NVIDIA has introduced Rubin CPX, a new class of GPU designed to process massive AI workloads such as million-token coding and long-form video applications. The launch took place at the AI Infra Summit in Santa Clara, where the company also shared new benchmark results from its Blackwell Ultra architecture.
The system is scheduled for availability at the end of 2026. According to NVIDIA, every $100 million invested in Rubin CPX infrastructure could generate up to $5 billion in token revenue.
“Just as RTX revolutionised graphics and physical AI, Rubin CPX is the first CUDA GPU purpose-built for massive-context AI, where models reason across millions of tokens of knowledge at once,” NVIDIA chief Jensen Huang said.
What Rubin CPX Offers
Rubin CPX accelerates attention mechanisms three times faster than earlier NVIDIA GB300 NVL72 systems, enabling longer context sequences without slowing output. The processor integrates into the Vera Rubin NVL144 CPX system, delivering eight exaflops of AI performance, 100 terabytes of memory and 1.7 petabytes per second of memory bandwidth.

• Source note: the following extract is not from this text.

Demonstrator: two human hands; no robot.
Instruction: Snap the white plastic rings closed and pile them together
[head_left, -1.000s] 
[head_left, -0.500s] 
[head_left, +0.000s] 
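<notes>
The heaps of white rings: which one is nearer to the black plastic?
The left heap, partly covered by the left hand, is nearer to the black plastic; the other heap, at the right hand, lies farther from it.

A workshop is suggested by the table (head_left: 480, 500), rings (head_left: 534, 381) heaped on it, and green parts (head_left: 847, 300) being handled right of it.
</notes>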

AI firms Cursor, Magic and Runway are already working with the platform to expand advanced coding and generative video tools. Customers can also integrate Rubin CPX into existing NVIDIA data centre infrastructure.
Cursor plans to use it to improve developer productivity, while Runway aims to support advanced generative video workflows. “This means creators, from independent artists to major studios, can gain unprecedented speed, realism and control in their work,” Cristóbal Valenzuela, CEO of Runway, said.
Magic is applying the GPU to software agents capable of reasoning across 100-million-token contexts without additional fine-tuning.
Expanding AI with New Blueprint
The GPU addresses use cases like analysing codebases with over 1,00,000 lines or processing more than an hour of high-definition video. At the same event, NVIDIA introduced its AI Factory reference designs, a framework for building giga-scale AI data centres.

The initiative integrates compute, cooling, power and simulation into a unified system, moving beyond traditional data centre design. Partners such as Siemens Energy, Schneider Electric, GE Vernova and Jacobs are collaborating on the project. Ian Buck, NVIDIA’s vice president of the data centre business unit, said the goal was to “optimise every watt of energy so that it contributes directly to intelligence generation”.
What is the Benchmark?
Alongside the new hardware, NVIDIA published MLPerf Inference v5.1 results showing record performance for its Blackwell Ultra GPUs. The platform set new per-GPU benchmarks on models such as DeepSeek-R1, Llama 3.1 405B and Whisper.

In particular, the DeepSeek-R1 model achieved more than 5,800 tokens per second per GPU in offline testing, a 4.7x gain over prior Hopper-based systems.
The results highlight how techniques such as NVFP4 quantisation, FP8 key-value caching and disaggregated serving contributed to performance gains, the company claimed. NVIDIA said these improvements translate into higher throughput for AI factories and lower cost per token processed.